Exercise data>

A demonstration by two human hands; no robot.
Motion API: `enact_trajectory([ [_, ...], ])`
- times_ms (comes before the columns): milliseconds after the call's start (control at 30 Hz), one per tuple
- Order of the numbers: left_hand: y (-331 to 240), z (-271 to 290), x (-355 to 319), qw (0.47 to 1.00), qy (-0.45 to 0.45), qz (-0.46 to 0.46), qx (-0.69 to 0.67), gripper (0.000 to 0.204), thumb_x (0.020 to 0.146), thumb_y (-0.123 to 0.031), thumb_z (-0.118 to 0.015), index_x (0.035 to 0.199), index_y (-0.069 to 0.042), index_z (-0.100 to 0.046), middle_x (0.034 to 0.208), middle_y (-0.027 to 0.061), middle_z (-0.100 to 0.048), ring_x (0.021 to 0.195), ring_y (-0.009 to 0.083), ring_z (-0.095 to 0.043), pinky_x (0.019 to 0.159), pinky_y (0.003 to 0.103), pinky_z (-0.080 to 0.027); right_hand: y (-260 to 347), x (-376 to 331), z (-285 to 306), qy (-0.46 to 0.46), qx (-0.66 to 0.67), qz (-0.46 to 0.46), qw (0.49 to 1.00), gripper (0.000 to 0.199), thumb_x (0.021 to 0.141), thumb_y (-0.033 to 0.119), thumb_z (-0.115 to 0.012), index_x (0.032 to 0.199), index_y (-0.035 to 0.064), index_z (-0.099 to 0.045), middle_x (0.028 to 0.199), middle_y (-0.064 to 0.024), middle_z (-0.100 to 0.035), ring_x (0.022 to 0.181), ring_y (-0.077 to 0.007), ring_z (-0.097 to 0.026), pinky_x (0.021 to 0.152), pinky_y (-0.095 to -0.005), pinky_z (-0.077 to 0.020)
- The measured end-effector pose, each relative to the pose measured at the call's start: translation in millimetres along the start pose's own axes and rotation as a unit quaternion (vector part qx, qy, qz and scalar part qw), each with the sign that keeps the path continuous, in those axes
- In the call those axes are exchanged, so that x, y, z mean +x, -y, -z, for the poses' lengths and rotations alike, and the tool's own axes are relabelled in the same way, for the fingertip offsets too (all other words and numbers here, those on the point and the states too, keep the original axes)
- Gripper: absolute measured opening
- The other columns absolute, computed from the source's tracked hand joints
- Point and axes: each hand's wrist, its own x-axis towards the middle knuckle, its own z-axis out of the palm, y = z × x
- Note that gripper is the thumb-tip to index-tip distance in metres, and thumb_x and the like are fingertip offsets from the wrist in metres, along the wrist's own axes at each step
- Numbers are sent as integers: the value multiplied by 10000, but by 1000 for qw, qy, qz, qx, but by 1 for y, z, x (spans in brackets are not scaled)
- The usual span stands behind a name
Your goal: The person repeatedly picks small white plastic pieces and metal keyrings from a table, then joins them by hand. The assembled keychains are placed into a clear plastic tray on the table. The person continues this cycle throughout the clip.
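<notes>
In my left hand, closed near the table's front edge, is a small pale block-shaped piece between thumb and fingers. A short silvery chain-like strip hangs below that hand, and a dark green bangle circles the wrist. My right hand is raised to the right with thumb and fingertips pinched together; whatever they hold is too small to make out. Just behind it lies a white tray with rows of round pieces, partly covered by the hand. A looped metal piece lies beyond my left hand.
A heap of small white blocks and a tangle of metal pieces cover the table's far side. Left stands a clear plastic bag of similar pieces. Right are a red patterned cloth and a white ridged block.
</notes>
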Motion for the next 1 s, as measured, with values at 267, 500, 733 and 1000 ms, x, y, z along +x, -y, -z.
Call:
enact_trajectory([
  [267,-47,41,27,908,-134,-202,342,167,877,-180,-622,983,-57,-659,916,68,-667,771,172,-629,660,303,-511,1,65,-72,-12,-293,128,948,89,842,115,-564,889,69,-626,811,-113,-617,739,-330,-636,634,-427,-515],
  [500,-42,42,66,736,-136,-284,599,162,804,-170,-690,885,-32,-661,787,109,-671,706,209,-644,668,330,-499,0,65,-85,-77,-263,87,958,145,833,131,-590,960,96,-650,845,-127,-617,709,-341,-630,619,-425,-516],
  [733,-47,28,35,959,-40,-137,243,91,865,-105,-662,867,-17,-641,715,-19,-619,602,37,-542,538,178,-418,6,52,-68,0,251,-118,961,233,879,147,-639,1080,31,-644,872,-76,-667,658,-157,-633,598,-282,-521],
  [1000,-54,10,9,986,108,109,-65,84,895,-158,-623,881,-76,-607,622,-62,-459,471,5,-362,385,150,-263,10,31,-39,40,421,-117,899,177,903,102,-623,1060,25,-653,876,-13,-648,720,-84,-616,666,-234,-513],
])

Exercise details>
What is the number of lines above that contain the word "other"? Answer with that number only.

Response>
2